简体   繁体   中英

Parsing simple string with awk or sed in linux

original string:
A/trunk/apple/B/trunk/apple/Z/trunk/orange/citrus/Q/trunk/melon/juice/venti/straw/

Depth of directories will vary, but /trunk part will always remain the same. And a single character in front of /trunk is the indicator of that line.

desired output:

A /trunk/apple
B /trunk/apple
Z /trunk/orange
Q /trunk/melon/juice/venti/straw

*** edit
I'm sorry I made a mistake by adding a slash at the end of each path in the original string which made the output confusing. Original string didn't have the slash in front of the capital letter, but I'll leave it be.

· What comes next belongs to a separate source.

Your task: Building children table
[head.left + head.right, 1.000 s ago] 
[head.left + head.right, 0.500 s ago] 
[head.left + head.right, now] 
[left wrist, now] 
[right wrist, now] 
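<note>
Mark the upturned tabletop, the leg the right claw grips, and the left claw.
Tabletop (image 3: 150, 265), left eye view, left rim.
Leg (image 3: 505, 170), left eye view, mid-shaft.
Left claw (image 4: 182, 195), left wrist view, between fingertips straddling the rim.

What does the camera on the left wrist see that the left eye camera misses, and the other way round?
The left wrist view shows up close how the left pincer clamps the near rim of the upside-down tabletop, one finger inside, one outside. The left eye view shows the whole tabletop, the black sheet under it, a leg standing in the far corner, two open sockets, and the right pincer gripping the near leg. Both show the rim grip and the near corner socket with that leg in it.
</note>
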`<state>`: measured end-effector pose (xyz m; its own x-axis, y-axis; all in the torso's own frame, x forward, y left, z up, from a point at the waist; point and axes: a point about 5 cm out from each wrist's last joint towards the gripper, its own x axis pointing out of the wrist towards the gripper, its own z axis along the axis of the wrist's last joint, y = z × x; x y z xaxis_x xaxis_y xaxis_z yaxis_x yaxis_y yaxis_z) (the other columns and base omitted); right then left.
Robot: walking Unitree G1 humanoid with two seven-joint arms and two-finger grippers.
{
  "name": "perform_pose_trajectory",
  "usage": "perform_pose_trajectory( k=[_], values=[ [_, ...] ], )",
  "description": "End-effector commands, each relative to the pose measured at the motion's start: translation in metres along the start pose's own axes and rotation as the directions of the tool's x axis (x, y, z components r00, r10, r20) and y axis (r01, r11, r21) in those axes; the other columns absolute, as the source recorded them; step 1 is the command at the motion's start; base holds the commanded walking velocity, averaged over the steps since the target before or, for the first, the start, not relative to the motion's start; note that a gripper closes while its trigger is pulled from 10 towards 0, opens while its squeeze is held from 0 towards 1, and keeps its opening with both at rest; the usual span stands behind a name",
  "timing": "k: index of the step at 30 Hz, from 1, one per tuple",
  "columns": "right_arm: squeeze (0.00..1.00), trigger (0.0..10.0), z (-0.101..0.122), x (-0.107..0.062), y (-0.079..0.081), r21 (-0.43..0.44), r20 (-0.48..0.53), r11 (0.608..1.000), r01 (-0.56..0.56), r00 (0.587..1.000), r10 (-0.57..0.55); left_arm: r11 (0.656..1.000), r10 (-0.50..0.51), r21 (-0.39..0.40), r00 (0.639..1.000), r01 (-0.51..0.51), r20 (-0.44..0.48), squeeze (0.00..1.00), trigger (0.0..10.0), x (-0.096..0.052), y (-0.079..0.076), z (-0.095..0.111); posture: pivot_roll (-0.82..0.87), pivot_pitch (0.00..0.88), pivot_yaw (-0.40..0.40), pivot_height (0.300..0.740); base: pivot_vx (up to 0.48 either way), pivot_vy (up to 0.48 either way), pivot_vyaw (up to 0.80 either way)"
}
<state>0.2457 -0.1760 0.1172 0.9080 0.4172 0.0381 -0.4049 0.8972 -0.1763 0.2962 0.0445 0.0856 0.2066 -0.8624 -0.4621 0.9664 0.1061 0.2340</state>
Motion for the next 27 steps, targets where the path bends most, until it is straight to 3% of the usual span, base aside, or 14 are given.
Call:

To deal with complex samples input, like where there could be N number of / and values after trunk in a single line please try following.

awk '
{
  gsub(/[^/]*\/trunk/,OFS"&")
  sub(/^ /,"")
  sub(/\//,OFS"&")
  gsub(/ +[^/]*\/trunk\/[^[:space:]]+/,"\n&")
  sub(/\n/,OFS)
  gsub(/\n /,ORS)
  gsub(/\/trunk/,OFS"&")
  sub(/[[:space:]]+/,OFS)
}
1
'  Input_file


With your shown samples, please try following awk code.

awk '{gsub(/\/trunk/,OFS "&");gsub(/trunk\/[^/]*\//,"&\n")} 1' Input_file

With GNU awk for multi-char RS and RT:

$ awk -v RS='([^/]+/){2}[^/\n]+' 'RT{sub("/",OFS,RT); print RT}' file
A trunk/apple
B trunk/apple
Z trunk/orange

I'm setting RS to a regexp describing each string you want to match, ie 2 repetitions of non- / s followed by / and then a final string of non- / s (and non-newline for the last string on the input line). RT is automatically set to each of the matching strings, so then I just change the first / to a blank and print the result.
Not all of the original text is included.